In the previous review I suggested you should make sure that RTL expansion
ends up using a well-defined optab for these compares. To make sure
this happens across targets I suggest you make these comparisons available
via the GCC vector extension. Thus allow
typedef int v4si __attribute__((vector_size(16)));
int foo (v4si a, v4si b)
{
if (a == b)
return 4;
}
and != and also using floating point vectors.
Otherwise it's hard to see the impact of this change. Obvious choices
are the eq/ne optabs for FP compares and [u]cmp optabs for integer
compares.
A half-way implementation like your VRP comment suggests (only
==/!= zero against integer vectors is implemented?!) this doesn't sound
good without also limiting the feature this way in the verifier.
Btw, the regression with WRF is >50% on AMD Bulldozer (which only
has AVX, not AVX2).
Thanks,
Richard.
> ChangeLog:
> 2015-11-30 Yuri Rumyantsev <[email protected]>
>
> PR middle-end/68542
> * config/i386/i386.c (ix86_expand_branch): Implement integral vector
> comparison with boolean result.
> * config/i386/sse.md (define_expand "cbranch<mode>4): Add define-expand
> for vector comparion with eq/ne only.
> * fold-const.c (fold_relational_const): Add handling of vector
> comparison with boolean result.
> * tree-cfg.c (verify_gimple_comparison): Add argument CODE, allow
> comparison of vector operands with boolean result for EQ/NE only.

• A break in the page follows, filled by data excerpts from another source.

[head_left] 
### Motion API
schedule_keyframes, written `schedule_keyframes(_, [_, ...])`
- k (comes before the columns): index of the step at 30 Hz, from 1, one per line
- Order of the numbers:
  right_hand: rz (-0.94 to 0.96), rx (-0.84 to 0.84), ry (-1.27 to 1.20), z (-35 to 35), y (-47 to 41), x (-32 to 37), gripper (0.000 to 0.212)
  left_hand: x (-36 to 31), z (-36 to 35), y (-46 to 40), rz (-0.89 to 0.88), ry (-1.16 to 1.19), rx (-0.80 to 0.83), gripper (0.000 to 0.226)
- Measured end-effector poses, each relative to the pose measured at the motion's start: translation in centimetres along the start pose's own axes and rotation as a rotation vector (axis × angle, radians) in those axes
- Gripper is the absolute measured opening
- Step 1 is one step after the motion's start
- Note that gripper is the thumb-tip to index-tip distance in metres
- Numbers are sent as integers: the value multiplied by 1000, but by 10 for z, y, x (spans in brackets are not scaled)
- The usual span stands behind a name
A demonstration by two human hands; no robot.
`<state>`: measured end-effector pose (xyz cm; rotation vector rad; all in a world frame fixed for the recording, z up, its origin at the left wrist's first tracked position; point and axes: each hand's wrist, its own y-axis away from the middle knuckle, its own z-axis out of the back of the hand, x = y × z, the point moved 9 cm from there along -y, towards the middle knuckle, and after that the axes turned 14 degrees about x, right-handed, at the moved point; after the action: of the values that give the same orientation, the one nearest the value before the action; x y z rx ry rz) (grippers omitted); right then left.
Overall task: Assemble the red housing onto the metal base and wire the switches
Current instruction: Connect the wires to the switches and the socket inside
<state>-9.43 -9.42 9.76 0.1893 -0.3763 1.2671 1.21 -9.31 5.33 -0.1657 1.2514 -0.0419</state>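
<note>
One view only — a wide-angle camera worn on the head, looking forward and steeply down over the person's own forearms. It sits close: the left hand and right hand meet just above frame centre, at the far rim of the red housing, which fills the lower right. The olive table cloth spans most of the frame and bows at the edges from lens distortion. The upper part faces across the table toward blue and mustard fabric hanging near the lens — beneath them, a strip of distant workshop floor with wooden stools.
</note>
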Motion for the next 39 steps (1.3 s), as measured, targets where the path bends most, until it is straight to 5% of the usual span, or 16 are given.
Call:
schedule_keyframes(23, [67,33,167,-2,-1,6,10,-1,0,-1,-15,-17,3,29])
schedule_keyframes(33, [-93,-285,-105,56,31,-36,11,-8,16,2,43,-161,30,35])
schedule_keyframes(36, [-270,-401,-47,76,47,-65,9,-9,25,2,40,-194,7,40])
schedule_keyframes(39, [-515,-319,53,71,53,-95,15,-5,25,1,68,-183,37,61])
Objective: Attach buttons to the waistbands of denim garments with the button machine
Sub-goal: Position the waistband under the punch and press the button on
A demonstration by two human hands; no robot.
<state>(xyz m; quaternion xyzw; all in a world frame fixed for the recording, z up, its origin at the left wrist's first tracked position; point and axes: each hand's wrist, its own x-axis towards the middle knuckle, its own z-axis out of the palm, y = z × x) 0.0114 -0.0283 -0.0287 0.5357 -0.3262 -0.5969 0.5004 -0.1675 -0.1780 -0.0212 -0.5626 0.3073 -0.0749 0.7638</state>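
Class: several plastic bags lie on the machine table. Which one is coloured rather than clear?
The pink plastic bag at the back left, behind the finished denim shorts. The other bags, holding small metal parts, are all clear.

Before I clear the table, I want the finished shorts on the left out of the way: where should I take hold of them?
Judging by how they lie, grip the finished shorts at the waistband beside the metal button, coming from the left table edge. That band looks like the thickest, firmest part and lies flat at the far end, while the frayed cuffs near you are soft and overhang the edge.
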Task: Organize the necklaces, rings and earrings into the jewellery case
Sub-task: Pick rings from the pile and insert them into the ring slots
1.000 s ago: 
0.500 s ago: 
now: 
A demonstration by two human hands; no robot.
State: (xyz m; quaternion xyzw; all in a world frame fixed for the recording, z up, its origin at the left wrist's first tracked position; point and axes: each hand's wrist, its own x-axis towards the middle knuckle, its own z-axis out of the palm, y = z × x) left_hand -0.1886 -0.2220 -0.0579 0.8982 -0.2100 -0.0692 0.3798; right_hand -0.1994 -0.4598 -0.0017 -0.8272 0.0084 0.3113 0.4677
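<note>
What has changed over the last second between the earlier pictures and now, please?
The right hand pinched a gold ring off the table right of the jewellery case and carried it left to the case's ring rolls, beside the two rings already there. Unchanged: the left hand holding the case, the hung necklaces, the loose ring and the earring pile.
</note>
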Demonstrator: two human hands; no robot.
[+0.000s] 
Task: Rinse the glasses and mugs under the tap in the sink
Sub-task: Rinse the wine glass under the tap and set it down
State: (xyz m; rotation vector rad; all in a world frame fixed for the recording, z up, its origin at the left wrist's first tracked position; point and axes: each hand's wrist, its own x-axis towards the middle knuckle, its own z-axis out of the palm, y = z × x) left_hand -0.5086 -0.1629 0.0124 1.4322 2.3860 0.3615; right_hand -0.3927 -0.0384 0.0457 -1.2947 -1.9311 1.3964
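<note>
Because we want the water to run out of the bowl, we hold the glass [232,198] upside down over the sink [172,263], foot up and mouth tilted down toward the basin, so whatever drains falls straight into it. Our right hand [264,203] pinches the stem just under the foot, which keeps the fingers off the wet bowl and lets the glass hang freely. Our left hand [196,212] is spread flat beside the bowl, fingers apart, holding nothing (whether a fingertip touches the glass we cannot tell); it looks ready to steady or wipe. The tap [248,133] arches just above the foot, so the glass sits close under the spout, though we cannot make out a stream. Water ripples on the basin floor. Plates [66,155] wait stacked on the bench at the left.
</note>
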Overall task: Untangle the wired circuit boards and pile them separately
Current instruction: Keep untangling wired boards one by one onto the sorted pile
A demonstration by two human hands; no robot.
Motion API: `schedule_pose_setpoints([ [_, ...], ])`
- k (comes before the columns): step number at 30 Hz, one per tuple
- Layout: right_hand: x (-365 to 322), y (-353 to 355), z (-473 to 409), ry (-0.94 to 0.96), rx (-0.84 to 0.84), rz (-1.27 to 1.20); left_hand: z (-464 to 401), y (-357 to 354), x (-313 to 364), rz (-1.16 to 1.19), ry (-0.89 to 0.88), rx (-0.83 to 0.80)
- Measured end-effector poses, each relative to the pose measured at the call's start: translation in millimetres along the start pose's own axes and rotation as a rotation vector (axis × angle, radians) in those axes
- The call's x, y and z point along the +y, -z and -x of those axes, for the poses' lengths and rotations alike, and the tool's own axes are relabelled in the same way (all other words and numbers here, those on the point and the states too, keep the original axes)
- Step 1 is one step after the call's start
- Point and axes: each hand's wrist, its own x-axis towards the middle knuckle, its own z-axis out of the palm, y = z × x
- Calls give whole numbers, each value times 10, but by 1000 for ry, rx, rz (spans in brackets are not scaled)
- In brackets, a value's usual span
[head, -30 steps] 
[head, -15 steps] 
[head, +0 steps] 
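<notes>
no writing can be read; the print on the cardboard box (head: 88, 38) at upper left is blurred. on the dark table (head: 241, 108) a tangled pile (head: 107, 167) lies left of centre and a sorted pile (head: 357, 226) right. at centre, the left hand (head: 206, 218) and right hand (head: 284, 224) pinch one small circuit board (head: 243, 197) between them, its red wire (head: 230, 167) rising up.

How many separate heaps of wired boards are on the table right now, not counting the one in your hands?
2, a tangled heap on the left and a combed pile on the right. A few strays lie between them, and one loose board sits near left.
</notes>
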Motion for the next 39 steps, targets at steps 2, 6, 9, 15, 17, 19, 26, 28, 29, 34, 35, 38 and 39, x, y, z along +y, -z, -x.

> (verify_gimple_assign_binary): Adjust call for verify_gimple_comparison.
> (verify_gimple_cond): Likewise.
> * tree-ssa-forwprop.c (combine_cond_expr_cond): Do not perform
> combining for non-compatible vector types.
> * tree-vect-loop.c (is_valid_sink): New function.
> (optimize_mask_stores): Likewise.
> * tree-vect-stmts.c (vectorizable_mask_load_store): Initialize
> has_mask_store field of vect_info.
> * tree-vectorizer.c (vectorize_loops): Invoke optimaze_mask_stores for
> vectorized loops having masked stores.
> * tree-vectorizer.h (loop_vec_info): Add new has_mask_store field and
> correspondent macros.
> (optimize_mask_stores): Add prototype.
> * tree-vrp.c (register_edge_assert_for): Do not handle NAME with vector
> type.
>
> gcc/testsuite/ChangeLog:
> * gcc.target/i386/avx2-vect-mask-store-move1.c: New test.